_TASK OBJECTIVE_
Copy word for word the lines from the start of the records through the line that contains "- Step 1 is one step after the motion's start", both included.

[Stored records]
========
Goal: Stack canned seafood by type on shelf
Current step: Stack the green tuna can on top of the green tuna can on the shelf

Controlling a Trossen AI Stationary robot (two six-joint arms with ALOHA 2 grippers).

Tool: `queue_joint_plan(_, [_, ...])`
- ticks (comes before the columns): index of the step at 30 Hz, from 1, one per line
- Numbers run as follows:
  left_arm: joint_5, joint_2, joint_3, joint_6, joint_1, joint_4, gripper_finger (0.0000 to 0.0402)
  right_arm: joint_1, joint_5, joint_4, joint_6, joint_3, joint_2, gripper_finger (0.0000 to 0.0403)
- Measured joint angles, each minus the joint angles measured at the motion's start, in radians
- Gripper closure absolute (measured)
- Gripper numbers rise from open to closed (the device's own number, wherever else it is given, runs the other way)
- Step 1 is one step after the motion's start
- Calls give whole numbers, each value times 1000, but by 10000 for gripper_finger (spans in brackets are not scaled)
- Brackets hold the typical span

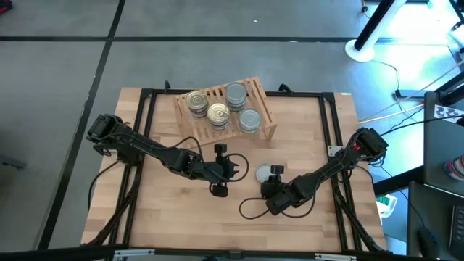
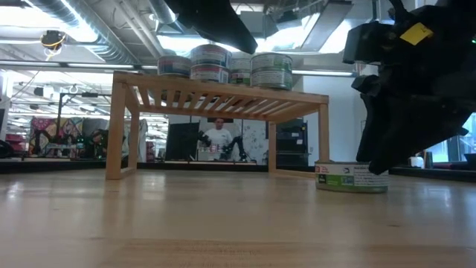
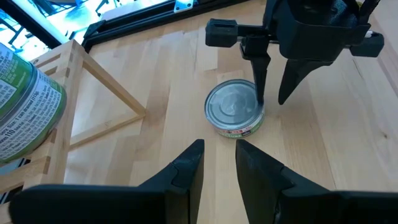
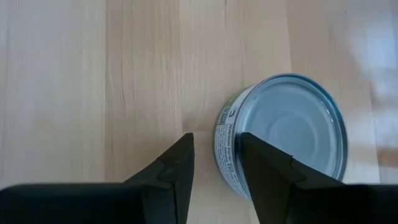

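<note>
The wooden slatted shelf stands at the table's far middle. On it are two gold-topped tins and two silver-topped tins, and some look stacked. One silver-topped tin sits flat on the table, nearer than the shelf. My right gripper is open a little and points down at this tin's edge. My left gripper hovers left of the tin, narrowly open and holding nothing. My right gripper comes at the lone tin from above, pointing down. One finger stands over the tin's top near its rim. The other finger is outside the tin's wall. I cannot tell whether either finger touches the tin.
Black frame rails run along the table's sides and far edge. A loose cable curls on the table near the right arm. There is open tabletop toward the near edge. A person shows far off in the room behind the shelf.
</note>
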Motion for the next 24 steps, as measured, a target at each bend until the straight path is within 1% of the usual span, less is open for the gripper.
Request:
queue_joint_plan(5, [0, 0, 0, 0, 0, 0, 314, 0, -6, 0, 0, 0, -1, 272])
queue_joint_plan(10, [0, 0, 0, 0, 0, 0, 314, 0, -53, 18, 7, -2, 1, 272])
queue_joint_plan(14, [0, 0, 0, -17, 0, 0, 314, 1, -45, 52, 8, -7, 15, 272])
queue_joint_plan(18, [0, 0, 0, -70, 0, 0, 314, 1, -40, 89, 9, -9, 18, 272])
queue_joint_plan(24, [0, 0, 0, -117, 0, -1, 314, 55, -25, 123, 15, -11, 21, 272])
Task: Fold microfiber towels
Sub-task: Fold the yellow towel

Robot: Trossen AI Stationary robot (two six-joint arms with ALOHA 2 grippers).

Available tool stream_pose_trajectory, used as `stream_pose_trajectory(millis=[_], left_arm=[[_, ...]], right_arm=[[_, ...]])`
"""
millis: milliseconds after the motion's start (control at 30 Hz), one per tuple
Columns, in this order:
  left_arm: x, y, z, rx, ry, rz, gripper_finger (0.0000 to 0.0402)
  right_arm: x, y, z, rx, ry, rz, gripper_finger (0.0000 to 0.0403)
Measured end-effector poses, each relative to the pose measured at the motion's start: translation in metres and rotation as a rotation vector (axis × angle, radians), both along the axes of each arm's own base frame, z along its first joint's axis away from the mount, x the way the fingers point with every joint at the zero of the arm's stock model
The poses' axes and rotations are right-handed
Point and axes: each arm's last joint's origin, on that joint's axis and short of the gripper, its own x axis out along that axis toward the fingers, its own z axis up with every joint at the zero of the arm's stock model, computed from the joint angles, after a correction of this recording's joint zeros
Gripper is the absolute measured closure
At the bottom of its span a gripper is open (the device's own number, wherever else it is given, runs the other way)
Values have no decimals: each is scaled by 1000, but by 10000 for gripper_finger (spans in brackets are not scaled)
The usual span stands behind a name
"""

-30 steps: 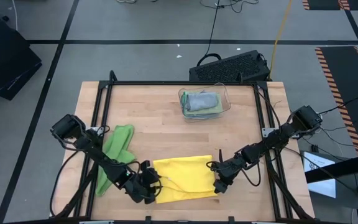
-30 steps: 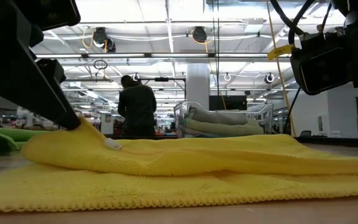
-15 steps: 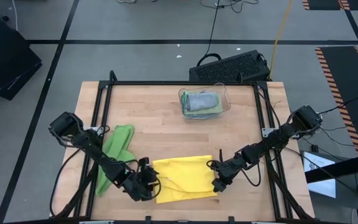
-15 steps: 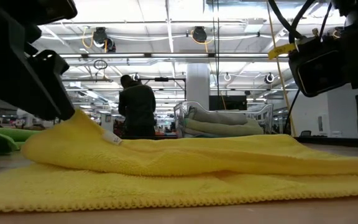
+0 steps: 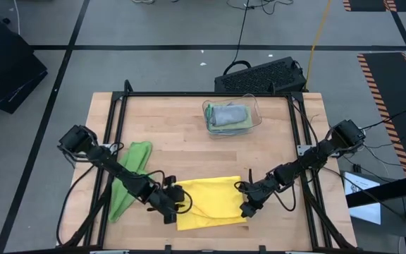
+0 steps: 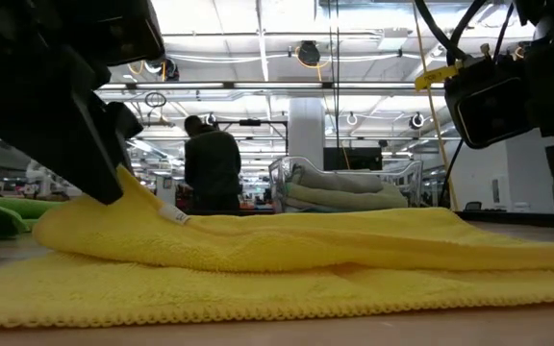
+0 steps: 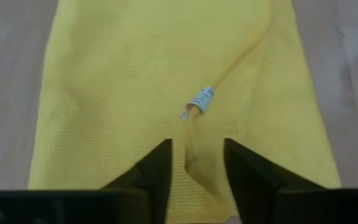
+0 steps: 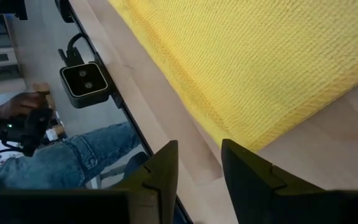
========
_ANSWER BELOW_
Goal: Stack canned seafood by type on shelf
Current step: Stack the green tuna can on top of the green tuna can on the shelf

Controlling a Trossen AI Stationary robot (two six-joint arms with ALOHA 2 grippers).

Tool: `queue_joint_plan(_, [_, ...])`
- ticks (comes before the columns): index of the step at 30 Hz, from 1, one per line
- Numbers run as follows:
  left_arm: joint_5, joint_2, joint_3, joint_6, joint_1, joint_4, gripper_finger (0.0000 to 0.0402)
  right_arm: joint_1, joint_5, joint_4, joint_6, joint_3, joint_2, gripper_finger (0.0000 to 0.0403)
- Measured joint angles, each minus the joint angles measured at the motion's start, in radians
- Gripper closure absolute (measured)
- Gripper numbers rise from open to closed (the device's own number, wherever else it is given, runs the other way)
- Step 1 is one step after the motion's start

No part of the exercise remains unanswered.